2017 | Alexander Ratner, Stephen H. Bach, Henry Ehrenberg, Jason Fries, Sen Wu, Christopher Ré
Snorkel is a system that enables users to train high-performance machine learning models without manual labeling. Instead, users define labeling functions that express weak supervision sources, which can be noisy and correlated. Snorkel uses data programming to automatically learn the accuracy and correlation structure of these sources, generating probabilistic labels for training. This approach allows users to build models 2.8× faster and improve predictive performance by 45.5% compared to manual labeling. Snorkel has been tested in collaborations with the U.S. Department of Veterans Affairs and the U.S. Food and Drug Administration, and on four open-source datasets, achieving 132% average improvements in predictive performance over prior heuristic methods and coming within 3.60% of the performance of large hand-curated training sets.
Snorkel's architecture includes three main stages: writing labeling functions, modeling accuracies and correlations, and training a discriminative model. Labeling functions are written in Python or using declarative operators, allowing users to express various weak supervision sources. Snorkel automatically learns a generative model to estimate the accuracy and correlation of labeling functions, which are then used to train a discriminative model. This approach enables Snorkel to improve predictive performance while reducing training time.

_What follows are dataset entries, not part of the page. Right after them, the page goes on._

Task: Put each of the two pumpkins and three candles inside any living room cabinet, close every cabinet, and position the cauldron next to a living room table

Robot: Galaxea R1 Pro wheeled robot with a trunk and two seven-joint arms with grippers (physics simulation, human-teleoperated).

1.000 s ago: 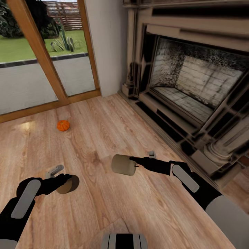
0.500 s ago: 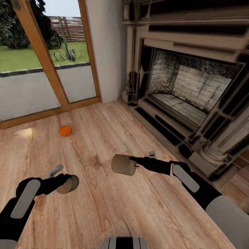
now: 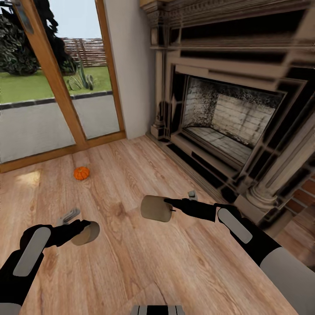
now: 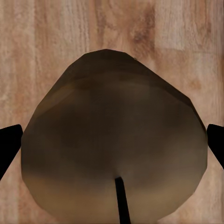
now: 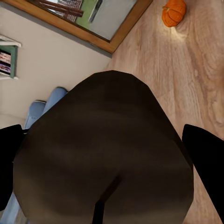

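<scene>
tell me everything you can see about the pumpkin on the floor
The pumpkin is small, round and bright orange, with faint ribs running down its sides; its top looks slightly darker, but a stem is too small to make out. It sits upright on the light wooden plank floor, alone, with nothing else touching it. It lies near the wood-framed glass door, ahead of the left hand and well apart from it. In the right wrist view it appears again, on the floor near the door frame.
</scene>
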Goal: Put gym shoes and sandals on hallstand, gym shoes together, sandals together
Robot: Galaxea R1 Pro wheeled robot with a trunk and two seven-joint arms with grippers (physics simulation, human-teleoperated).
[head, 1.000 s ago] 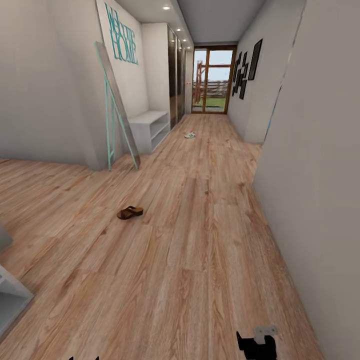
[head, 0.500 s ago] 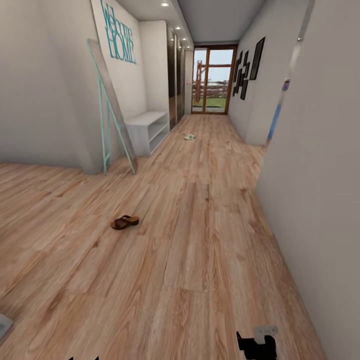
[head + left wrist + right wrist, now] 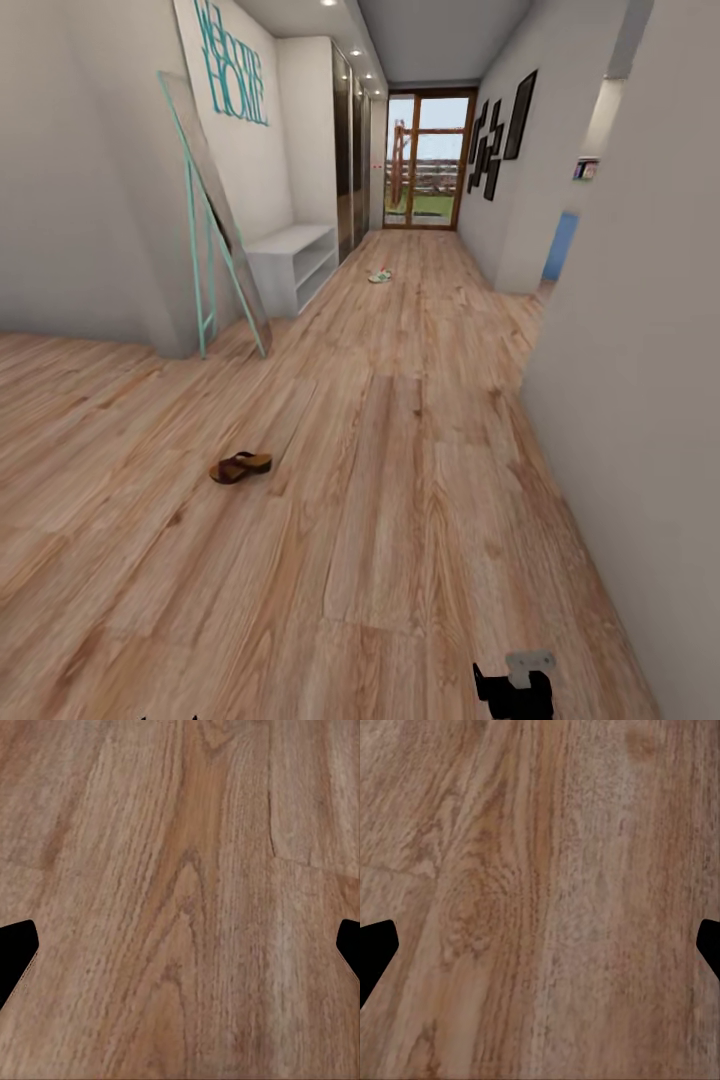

Snorkel's system allows users to combine multiple weak supervision sources to create training data. It uses a probabilistic approach to generate labels, which are then used to train a wide range of machine learning models. Snorkel's generative model is a re-weighted combination of the user-provided labeling functions, which tend to be precise but low-coverage. Modern discriminative models can retain this precision while learning to generalize beyond the labeling functions, increasing coverage and robustness on unseen data.
Snorkel's system has been evaluated in real-world deployments and on open-source datasets, showing significant improvements in predictive performance compared to traditional methods. It has been used for tasks such as knowledge base construction, image analysis, bioinformatics, and fraud detection. Snorkel's ability to automatically select the optimal level of complexity for modeling correlations and accuracies has been shown to improve predictive performance while reducing computational cost. The system's user study demonstrated that Snorkel is efficient and easy to use, with participants being able to write labeling functions and match or outperform models trained on hand-labeled data.Snorkel is a system that enables users to train high-performance machine learning models without manual labeling. Instead, users define labeling functions that express weak supervision sources, which can be noisy and correlated. Snorkel uses data programming to automatically learn the accuracy and correlation structure of these sources, generating probabilistic labels for training. This approach allows users to build models 2.8× faster and improve predictive performance by 45.5% compared to manual labeling. Snorkel has been tested in collaborations with the U.S. Department of Veterans Affairs and the U.S. Food and Drug Administration, and on four open-source datasets, achieving 132% average improvements in predictive performance over prior heuristic methods and coming within 3.60% of the performance of large hand-curated training sets.
Snorkel's architecture includes three main stages: writing labeling functions, modeling accuracies and correlations, and training a discriminative model. Labeling functions are written in Python or using declarative operators, allowing users to express various weak supervision sources. Snorkel automatically learns a generative model to estimate the accuracy and correlation of labeling functions, which are then used to train a discriminative model. This approach enables Snorkel to improve predictive performance while reducing training time.
Snorkel's system allows users to combine multiple weak supervision sources to create training data. It uses a probabilistic approach to generate labels, which are then used to train a wide range of machine learning models. Snorkel's generative model is a re-weighted combination of the user-provided labeling functions, which tend to be precise but low-coverage. Modern discriminative models can retain this precision while learning to generalize beyond the labeling functions, increasing coverage and robustness on unseen data.
Snorkel's system has been evaluated in real-world deployments and on open-source datasets, showing significant improvements in predictive performance compared to traditional methods. It has been used for tasks such as knowledge base construction, image analysis, bioinformatics, and fraud detection. Snorkel's ability to automatically select the optimal level of complexity for modeling correlations and accuracies has been shown to improve predictive performance while reducing computational cost. The system's user study demonstrated that Snorkel is efficient and easy to use, with participants being able to write labeling functions and match or outperform models trained on hand-labeled data.